Problem details ::
I need the number of lines in the data that contain the word "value", and nothing beyond it.

Data block ::
● ● ● ●

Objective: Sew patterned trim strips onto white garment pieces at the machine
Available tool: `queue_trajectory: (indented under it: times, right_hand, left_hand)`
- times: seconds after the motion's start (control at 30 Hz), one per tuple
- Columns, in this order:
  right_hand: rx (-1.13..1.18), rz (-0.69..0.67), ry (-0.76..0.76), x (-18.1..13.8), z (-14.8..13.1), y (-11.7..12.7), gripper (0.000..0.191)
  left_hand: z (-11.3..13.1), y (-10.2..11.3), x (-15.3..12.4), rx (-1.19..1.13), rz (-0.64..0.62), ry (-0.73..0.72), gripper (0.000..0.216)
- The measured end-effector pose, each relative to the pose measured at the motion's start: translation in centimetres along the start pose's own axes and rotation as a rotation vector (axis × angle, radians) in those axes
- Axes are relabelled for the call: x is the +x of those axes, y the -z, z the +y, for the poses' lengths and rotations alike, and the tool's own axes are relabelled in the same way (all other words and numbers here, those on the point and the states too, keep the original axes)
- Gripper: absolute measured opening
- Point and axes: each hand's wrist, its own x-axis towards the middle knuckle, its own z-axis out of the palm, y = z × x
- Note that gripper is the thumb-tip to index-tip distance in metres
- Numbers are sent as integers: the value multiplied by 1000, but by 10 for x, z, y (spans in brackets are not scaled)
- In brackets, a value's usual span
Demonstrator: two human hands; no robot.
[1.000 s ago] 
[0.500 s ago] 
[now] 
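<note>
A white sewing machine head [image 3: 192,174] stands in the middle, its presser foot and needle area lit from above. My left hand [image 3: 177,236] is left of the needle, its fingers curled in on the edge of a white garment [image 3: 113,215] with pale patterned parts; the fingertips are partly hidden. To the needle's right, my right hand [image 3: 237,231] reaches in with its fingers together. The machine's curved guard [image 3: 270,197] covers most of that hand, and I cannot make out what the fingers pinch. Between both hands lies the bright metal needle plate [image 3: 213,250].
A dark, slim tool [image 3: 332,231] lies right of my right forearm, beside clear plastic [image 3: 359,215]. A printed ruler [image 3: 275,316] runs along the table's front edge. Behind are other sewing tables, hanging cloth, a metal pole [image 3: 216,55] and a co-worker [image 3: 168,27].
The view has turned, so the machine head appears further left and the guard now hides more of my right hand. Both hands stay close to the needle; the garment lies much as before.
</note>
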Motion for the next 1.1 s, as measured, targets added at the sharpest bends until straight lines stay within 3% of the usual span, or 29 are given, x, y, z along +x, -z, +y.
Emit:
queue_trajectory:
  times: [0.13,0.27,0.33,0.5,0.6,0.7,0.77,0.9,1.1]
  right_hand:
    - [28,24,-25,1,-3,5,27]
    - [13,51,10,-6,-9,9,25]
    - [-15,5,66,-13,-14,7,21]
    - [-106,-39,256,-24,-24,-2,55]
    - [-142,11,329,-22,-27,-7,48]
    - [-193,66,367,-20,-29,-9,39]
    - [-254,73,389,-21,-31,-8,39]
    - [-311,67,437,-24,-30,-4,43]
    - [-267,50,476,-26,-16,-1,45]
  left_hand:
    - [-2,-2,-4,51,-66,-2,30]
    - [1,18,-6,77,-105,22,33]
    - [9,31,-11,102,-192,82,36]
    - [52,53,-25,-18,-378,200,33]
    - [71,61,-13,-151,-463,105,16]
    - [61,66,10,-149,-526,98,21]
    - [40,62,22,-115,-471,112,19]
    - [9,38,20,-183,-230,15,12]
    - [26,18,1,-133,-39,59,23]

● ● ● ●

Response below ::
2